Più la cosa si materializza e da ipotetica diviene concreta, più il governo giallorosso sembra non convincere Luigi Di Maio, che dell’«oggetto misterioso», come lo ha chiamato giorni fa Emma Bonino, è – numeri alla mano – il principale azionista. Lo scetticismo del capo politico del Movimento 5 Stelle è emerso bene ieri quando, dopo essere stato ricevuto dal premier incaricato Giuseppe Conte, ha tenuto un discorso duro terminato ricordando che nulla si fa senza la piattaforma Rousseau. Della serie: queste sono le nostre condizioni per un nuovo esecutivo, prendere o lasciare, e comunque l’ultima parola l’avranno i nostri iscritti.

Addirittura, il leader grillino ha evocato le elezioni da farsi, in caso, «presto». Più che un discorso, è stata quindi una vera e propria bomba dato che non solo ha creato scompiglio in casa Pd, ma è stato seguito da un abbassamento contestuale della borsa, una crescita dello spread e una maratona improvvisata di Enrico Mentana, che si è ritrovato per oltre quattro ore a commentare spaesato e da solo, in studio, un pomeriggio di ordinaria follia. Sì, perché non è la prima volta che Di Maio spiazza tutti proprio sulla nascita del governo giallorosso.

I più attenti osservatori ricorderanno infatti come giovedì 22 scorso, nell’ambito del giro di consultazioni quirinalizie, sempre il leader M5S se ne sia uscito con un intervento con cui – con gran sorpresa di tutti – non chiuse il «forno» leghista, cosa che alimentò parecchi mal di pancia in casa dem. Poi la cosa è rientrata, ma se due più due fa quattro tutto ciò non può essere un caso. Difficile, insomma, che Di Maio stia facendo tutto questo solo per alzare la posta. E’ invece più plausibile che l’ex vicepremier sia alle prese con le difficoltà di un governo giallorosso del quale il M5S è il principale azionista, ma non il principale sponsor.

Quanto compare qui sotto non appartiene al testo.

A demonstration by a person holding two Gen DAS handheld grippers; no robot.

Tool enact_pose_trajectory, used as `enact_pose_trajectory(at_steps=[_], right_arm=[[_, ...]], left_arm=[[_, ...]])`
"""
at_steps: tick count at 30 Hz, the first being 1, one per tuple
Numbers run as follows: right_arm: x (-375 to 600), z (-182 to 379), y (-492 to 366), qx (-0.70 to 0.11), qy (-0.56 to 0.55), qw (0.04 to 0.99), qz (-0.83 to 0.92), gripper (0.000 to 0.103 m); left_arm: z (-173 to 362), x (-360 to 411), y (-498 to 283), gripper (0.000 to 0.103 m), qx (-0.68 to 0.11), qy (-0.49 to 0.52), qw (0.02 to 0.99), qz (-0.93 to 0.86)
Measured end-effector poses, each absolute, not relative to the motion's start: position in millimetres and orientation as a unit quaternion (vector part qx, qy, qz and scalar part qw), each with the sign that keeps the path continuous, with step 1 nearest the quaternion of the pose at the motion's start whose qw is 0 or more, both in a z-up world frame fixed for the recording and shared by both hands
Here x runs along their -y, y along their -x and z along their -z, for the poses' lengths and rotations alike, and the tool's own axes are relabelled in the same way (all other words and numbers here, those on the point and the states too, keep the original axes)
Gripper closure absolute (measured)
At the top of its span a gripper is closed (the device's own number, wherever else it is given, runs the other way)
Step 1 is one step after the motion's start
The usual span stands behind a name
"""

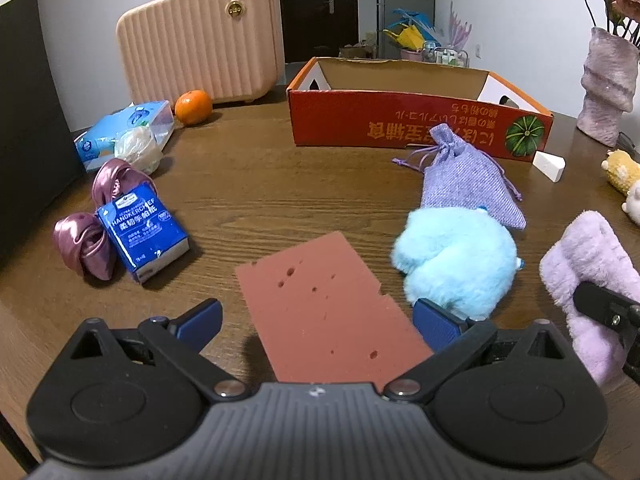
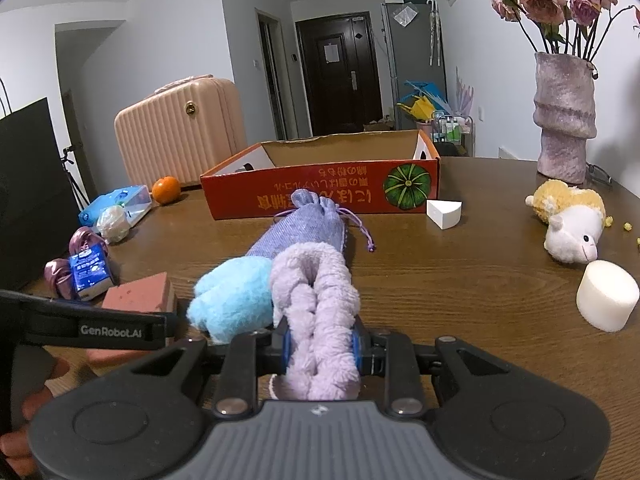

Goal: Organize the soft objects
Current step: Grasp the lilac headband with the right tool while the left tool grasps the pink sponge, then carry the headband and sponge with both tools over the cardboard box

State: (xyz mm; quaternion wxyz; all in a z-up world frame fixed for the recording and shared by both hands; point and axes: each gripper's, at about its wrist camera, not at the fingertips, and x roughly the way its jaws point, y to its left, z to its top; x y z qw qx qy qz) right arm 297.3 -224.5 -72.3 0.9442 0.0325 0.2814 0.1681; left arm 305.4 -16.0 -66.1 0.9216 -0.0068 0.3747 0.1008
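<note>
Your left gripper point(image 1: 316, 320) is spread wide, one blue pad on each side of the red-brown sponge block point(image 1: 324, 312); neither pad presses it, and the block lies flat on the wooden table point(image 1: 256, 184). Your right gripper point(image 2: 320, 350) is clamped on the lilac plush twist point(image 2: 316, 300), the pads squeezing its near end while the rest extends forward over the table.

Note the crowding ahead. The light-blue plush toy point(image 1: 452, 256) sits just beside the sponge's right edge and touches the left gripper's right pad. Behind it lies the purple drawstring pouch point(image 1: 464, 180), its tied neck pointing toward the orange cardboard box point(image 1: 400, 120), which stands open-topped at mid-table. The pouch and blue toy lie between both grippers and the box.

To the left you have a blue handkerchief tissue pack point(image 1: 144, 232) leaning against two mauve satin scrunchies point(image 1: 86, 244), then a wipes pack point(image 1: 120, 132) and an orange point(image 1: 193, 107). To the right stand a white foam cylinder point(image 2: 606, 300), a white wedge point(image 2: 443, 213), a yellow-and-white plush sheep point(image 2: 568, 224) and a vase point(image 2: 564, 120).
</note>
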Motion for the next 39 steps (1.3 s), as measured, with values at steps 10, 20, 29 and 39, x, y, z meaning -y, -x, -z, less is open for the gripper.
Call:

Non va infatti dimenticato che gli sponsor di questo governo, per lo più esterni al movimento grillino, sono: Matteo Renzi, consapevole che eventuali urne oggi dimezzerebbero i suoi parlamentari, Giuseppe Conte, premier per caso che dopo 14 mesi spalla a spalla con i grandi del pianeta verosimilmente non smania di tornare nelle aule universitarie sparendo dai radar delle cronache, ovviamente l’Ue, corsa a benedire entusiasta l’ipotesi giallorossa e, infine, influenti esponenti del mondo cattolico, capofila dei quali è padre Antonio Spadaro, che hanno in Matteo Salvini il loro unico incubo. Questo da una parte.

Dall’altra, però, c’è un movimento che alleandosi con il Pd abbraccerebbe proprio l’establishment sempre detestato e in opposizione del quale si è radicato. Non a caso molti osservatori hanno parlato di una base in rivolta. Poi, certo, c’è anche un’ala del M5S – quella di Roberto Fico e quella dei capigruppo, usciti dai tavoli delle trattative sempre col sorriso, Grillo stesso – che il governo 5 Stelle-Pd lo tollera senza problemi. Ma allearsi con il Pd senza rinnegare i 14 mesi con la Lega e senza diventare definitivamente organici ai poteri forti è dura. Un pericolo chiarissimo a Luigi Di Maio, Di Battista a Paragone e ad altri. Ed è anche il motivo per cui il governicchio fatica a nascere.